The Federal Fair Housing Act: When is an Accomodation Reasonable and Can a Landlord Deny a Request? Part 2

June 10, 2011 | | Articles | No Comments

This is Part 2 of a 3 part series.  Part 1 of this blog series discussed the Fair Housing Act’s definition of disability and the requirements for landlords to make reasonable accommodations for disabled tenants and can be found here…dations-part-1/

How can a landlord be sure that the requested accommodation is reasonable?

To determine that an accommodation is reasonable and necessary, there must be an identifiable relationship, or nexus, between the disability and the accommodation requested.  Generally, these relationships are obvious, in which case the landlord or property manager must make reasonable accommodations without further information regarding the disability.

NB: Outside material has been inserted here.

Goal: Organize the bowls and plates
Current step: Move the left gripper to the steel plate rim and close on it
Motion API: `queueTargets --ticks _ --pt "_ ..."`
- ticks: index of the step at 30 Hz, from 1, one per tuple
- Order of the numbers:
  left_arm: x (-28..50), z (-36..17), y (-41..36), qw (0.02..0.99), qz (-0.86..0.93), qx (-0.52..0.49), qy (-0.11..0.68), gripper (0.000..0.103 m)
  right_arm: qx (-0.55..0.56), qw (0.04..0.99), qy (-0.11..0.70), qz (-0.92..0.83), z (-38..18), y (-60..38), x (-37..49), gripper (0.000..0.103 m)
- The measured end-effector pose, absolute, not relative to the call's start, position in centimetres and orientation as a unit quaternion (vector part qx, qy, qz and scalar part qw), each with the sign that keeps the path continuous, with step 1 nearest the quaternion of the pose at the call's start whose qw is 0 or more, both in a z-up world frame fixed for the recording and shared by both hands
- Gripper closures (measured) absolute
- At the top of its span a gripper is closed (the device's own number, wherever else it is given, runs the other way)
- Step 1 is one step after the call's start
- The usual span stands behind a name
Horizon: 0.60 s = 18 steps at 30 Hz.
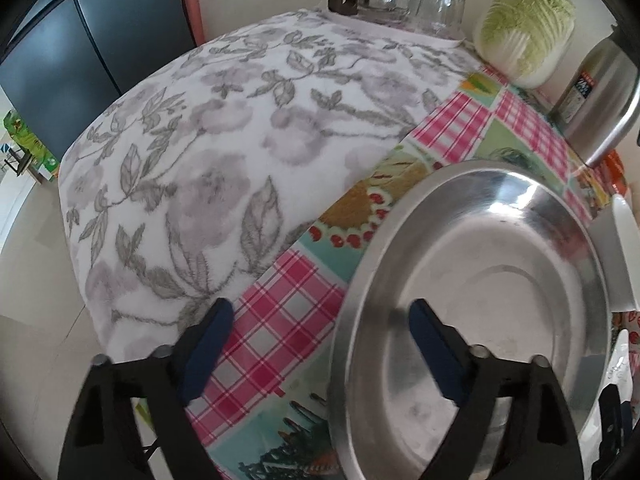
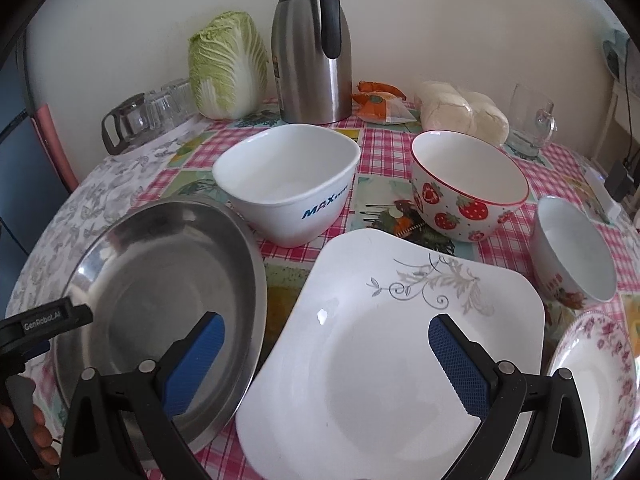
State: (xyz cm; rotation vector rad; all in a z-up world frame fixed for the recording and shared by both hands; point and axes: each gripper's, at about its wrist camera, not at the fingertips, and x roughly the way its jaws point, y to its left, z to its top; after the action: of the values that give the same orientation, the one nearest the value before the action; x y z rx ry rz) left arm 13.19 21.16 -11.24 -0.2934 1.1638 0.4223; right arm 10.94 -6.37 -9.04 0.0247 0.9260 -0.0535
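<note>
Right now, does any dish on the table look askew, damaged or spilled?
Only the steel plate stands out: it sits tilted, its right rim raised beside the square white plate, and the left gripper straddles its near edge. Whether the rims touch is unclear. The bowls stand upright; nothing looks spilled or broken.

Your left wrist view only catches a white sliver of the square plate (image 1: 622, 252) just right of the steel plate (image 1: 480, 280); the frame edge chops off the rest. The thermos (image 1: 600, 92) behind the steel plate loses its top too. From the right wrist camera, the floral plate (image 2: 600, 392) on the far side of the square plate runs out of frame. The small bowl (image 2: 572, 256)'s red print is too blurry to read.
</note>
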Motion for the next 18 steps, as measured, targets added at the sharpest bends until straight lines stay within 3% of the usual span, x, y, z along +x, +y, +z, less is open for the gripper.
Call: queueTargets --ticks 2,5,13,18 --pt "13.2 -11.3 21.2 0.805 0.197 -0.136 0.543 0.017 0.014 0.894 0.448 -0.023 -9.3 -6.3 11.2 0.0" --pt "13.2 -11.1 20.9 0.809 0.19 -0.13 0.542 0.027 0.015 0.893 0.449 -0.015 -9.5 -6.0 11.3 0.0" --pt "13.4 -10.7 19.2 0.82 0.161 -0.113 0.537 0.062 0.009 0.899 0.438 0.021 -9.1 -4.9 11.2 0.0" --pt "13.5 -10.6 18.6 0.822 0.162 -0.101 0.537 0.069 0.019 0.897 0.439 0.039 -9.5 -4.7 11.3 0.0"
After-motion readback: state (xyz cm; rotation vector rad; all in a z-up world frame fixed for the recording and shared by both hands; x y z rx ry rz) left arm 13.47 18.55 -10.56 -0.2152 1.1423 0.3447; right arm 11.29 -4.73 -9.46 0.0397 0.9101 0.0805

If the disability is obvious or known but the need for the accommodation is not obvious, the landlord or property manager may request additional information in order to evaluate the need for the accommodation.  An example would be a wheelchair bound person requesting permission for a service dog in a no-pets building.  The landlord or property manager may ask for information regarding the need for the dog as it pertains to using and enjoying the rental unit.

Cases where the disability is not known or obvious are more complicated.  Generally, a landlord or property manager cannot ask about the nature of a disability.  If asked to make an accommodation, the landlord or property manager may ask for reliable information that the tenant meets the Act’s definition for disability, a description of the accommodation, and the relationship between the disability and the accommodation.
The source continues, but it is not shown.